Inevitable Political Analogies

Did you think I forgot this is a poltical site and not a sports page?

Politics gives us the same kinds of victories, although who and what wins is debatable.  When Bush stole the 2000 election (and probably 2004), he did it with the kind of nasty, cynical game-hating play the Portugese showed against the Netherlands.  Why Bush decided he had no chance to win fair-and-square is something I don't understand; Rove's brain apparently is incapable of having faith in the message or the supporters.  But they cheated, and they got a win while democracy lost.  Big time.  Anyone who watched Portugal-Netherlands knows how ugly it can be.


(And I'll just skip over the Barry Bonds/Diebold method of winning...)

We have our Argentinas, too: Pete DeFazio and 90% of the of the incumbents across the country.  You can admire these people, or hate them (as a Dodgers fan, any Yankee victory is nasty), but try and stop them.  The elegant victories are quite rare in politics; I think Tom Potter's grassroots-based upset for Portland mayor might qualify. Politics is not an endeavor where "elegance" and "beauty" come often to mind.  Of all the analogies, the one that is most common to politics, and happily the most relevant today, is grittiness.  Candidates win who run relentless campaigns.  They are out in the streets, going door-to-door for months, running phone banks, attending public meetings, participating in debates, serving the public, talking to the media, answering emails and phone calls, raising money.  Rob Brading and Brian Clem will win not because they are handsome, brilliant men or have married lovely, succeessful women; they will win because they have been busting their butts for months and will not slow down until 8pm Election Day.  Like the Beavers, they'll give every ounce of energy, leave it all on the field, and no matter the final score, they will be the winners.

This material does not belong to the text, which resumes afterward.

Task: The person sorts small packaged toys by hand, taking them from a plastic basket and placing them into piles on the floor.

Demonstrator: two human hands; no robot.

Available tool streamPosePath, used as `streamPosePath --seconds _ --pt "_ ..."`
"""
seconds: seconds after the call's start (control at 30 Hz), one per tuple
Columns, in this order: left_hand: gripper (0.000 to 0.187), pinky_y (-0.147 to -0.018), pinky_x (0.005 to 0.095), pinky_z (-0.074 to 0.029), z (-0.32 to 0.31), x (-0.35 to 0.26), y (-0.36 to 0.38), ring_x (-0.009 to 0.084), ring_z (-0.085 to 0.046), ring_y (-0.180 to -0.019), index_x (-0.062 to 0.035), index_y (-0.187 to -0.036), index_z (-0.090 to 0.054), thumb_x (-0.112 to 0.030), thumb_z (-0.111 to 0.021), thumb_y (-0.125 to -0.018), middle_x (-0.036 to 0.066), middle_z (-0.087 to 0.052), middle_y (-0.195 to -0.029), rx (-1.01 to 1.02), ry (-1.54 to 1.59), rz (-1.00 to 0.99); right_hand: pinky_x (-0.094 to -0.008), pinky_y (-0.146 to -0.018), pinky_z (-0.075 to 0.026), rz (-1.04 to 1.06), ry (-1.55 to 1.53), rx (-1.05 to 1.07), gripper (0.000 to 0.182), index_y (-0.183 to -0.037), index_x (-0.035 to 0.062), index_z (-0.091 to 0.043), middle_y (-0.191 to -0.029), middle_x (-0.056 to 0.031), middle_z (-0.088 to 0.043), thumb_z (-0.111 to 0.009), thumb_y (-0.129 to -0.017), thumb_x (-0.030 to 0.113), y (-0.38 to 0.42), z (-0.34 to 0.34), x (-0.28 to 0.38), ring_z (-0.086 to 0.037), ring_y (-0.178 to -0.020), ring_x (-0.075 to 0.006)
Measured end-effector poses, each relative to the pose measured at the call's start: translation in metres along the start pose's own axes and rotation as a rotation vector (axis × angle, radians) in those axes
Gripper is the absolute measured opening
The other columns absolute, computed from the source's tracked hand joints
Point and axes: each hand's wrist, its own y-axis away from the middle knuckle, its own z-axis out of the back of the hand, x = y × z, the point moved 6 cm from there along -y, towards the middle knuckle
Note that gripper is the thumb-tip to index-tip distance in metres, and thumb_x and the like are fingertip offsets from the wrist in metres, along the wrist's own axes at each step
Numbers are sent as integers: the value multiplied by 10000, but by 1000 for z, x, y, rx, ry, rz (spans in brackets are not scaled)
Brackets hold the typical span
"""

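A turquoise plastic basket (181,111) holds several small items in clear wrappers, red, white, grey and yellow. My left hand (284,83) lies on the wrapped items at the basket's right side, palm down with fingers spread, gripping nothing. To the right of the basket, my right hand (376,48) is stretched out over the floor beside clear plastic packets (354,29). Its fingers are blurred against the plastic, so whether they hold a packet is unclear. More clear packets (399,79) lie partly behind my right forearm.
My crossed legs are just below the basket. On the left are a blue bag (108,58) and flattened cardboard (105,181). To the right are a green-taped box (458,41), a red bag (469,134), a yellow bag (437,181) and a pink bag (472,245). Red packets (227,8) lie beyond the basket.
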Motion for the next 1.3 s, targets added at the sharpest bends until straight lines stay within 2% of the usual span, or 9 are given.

Bottom line:  You want to win?  You gotta get in the game and you gotta fight through the adversity.  Ignore those who doubt you, trust your skills and your supporters, and don't worry about the other team. If you're good enough, you'l probably win.  Just keep the picture in mind: hoisting the cup, your victory lap and the joy of the fans who believe in you. 

  • geno (unverified)

    Seems pretty clear in my view of the World Cup thus far. To win, you need an offense more potent than a ref's bad call. Go Brazil. p.s. Bring the passion, live the dream - Kudos to Beaver Nation! As a mantra for political action from the progressive nation: "Bring the passion, live the dream."
    Now, craft a platform and let's work it. Peace-out!

  • Tom Joad (unverified)

    Dear Mr. Barnhart,

    You know of coarse that Ted Nugent and Ann Coulter are coming to eat your heart don't you? They are going to rip it out of your chest cavity and grill it over hivckory embers and feed it to their dogs.